WHAT THE EXERCISE ASKS. Find the lines in the entries that follow where the word "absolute" occurs, and state how many there are, with no other words.

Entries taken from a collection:
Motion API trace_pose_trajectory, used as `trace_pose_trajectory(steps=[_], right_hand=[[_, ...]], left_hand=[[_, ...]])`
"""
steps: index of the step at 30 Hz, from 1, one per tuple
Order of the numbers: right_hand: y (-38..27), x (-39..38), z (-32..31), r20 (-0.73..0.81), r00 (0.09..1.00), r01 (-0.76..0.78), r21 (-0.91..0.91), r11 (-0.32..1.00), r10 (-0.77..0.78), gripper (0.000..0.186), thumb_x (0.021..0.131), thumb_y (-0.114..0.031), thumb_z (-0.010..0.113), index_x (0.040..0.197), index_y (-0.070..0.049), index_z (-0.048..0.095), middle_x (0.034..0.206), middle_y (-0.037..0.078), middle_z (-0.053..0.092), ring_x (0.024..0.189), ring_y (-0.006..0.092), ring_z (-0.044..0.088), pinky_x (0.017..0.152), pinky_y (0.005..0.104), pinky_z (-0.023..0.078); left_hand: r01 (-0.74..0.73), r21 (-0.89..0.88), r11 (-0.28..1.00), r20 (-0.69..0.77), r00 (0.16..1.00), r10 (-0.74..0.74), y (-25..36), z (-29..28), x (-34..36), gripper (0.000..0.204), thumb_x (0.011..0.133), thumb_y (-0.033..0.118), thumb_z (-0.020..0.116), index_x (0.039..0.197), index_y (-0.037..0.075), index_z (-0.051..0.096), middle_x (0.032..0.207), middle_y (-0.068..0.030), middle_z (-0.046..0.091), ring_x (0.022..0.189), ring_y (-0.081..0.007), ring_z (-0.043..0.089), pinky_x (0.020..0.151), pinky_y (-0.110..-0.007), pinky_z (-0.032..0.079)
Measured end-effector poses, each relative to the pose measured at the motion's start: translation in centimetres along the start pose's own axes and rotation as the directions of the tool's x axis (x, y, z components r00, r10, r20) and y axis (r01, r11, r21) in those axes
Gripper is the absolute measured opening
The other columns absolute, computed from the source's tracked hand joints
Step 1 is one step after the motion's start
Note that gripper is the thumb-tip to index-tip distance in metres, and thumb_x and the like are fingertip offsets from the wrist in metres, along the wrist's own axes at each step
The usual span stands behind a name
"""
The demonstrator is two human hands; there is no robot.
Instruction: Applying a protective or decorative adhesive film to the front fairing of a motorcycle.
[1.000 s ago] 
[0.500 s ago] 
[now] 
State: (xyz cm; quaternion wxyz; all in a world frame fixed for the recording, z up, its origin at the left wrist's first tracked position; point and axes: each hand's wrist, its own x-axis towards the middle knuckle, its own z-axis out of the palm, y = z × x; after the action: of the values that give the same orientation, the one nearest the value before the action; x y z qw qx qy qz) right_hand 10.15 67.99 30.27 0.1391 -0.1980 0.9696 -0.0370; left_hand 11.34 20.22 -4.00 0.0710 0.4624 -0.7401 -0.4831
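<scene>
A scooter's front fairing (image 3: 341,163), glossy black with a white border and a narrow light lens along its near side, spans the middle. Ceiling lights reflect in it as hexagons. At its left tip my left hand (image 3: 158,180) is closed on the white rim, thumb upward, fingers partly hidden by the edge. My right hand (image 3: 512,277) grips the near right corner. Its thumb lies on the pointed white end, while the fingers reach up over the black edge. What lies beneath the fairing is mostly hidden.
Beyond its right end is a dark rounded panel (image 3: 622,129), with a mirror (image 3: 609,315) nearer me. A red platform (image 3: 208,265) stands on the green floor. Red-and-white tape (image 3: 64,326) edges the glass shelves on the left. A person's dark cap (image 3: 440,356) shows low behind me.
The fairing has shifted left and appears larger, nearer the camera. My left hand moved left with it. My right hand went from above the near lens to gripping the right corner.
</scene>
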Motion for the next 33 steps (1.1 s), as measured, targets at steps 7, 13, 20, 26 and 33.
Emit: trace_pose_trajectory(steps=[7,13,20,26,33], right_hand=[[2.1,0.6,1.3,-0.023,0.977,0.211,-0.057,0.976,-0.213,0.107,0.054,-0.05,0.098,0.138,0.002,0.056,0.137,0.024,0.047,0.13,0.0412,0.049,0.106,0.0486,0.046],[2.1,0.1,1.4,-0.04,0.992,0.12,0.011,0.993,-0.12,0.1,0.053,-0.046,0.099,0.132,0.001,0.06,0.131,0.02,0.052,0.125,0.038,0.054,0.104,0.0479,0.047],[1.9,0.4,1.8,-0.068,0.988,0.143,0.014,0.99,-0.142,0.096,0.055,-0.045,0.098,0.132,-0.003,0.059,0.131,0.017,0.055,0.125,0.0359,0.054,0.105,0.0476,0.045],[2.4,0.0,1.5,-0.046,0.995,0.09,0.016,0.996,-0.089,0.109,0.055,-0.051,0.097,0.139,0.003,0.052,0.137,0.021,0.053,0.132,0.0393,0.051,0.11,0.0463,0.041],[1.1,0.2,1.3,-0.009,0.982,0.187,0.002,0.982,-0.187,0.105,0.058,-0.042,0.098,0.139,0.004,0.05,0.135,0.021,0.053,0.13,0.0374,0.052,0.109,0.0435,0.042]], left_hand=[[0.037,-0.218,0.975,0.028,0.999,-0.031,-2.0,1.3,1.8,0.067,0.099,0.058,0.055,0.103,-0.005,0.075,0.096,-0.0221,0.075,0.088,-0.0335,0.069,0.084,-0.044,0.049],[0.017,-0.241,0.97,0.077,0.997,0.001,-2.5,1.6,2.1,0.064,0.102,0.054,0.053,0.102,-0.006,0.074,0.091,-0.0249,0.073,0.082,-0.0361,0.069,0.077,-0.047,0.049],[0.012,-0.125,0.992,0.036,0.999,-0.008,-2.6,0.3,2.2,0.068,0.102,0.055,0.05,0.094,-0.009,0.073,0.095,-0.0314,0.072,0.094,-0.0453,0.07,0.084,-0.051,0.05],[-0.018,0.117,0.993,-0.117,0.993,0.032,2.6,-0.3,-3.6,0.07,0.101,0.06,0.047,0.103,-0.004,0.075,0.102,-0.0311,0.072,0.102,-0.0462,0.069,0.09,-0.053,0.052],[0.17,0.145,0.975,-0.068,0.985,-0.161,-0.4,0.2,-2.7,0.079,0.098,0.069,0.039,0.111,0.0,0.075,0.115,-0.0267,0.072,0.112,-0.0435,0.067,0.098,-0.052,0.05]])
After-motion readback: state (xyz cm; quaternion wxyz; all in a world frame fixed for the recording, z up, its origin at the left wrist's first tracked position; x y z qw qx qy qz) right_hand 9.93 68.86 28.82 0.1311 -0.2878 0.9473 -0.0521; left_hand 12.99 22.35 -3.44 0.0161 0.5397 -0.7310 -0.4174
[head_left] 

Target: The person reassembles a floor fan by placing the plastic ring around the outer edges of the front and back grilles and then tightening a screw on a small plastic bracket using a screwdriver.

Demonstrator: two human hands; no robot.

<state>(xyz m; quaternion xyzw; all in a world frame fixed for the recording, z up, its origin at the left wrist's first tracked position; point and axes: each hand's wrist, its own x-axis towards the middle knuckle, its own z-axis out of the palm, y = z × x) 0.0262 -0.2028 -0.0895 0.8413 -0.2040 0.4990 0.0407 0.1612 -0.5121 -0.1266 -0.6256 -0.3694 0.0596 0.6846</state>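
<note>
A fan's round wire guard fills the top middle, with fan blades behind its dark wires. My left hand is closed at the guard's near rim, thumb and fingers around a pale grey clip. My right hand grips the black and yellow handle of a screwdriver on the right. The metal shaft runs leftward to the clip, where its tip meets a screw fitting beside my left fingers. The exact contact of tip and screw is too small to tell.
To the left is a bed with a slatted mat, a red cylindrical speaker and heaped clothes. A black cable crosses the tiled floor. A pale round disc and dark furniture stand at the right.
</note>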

SOLVED PROBLEM. 2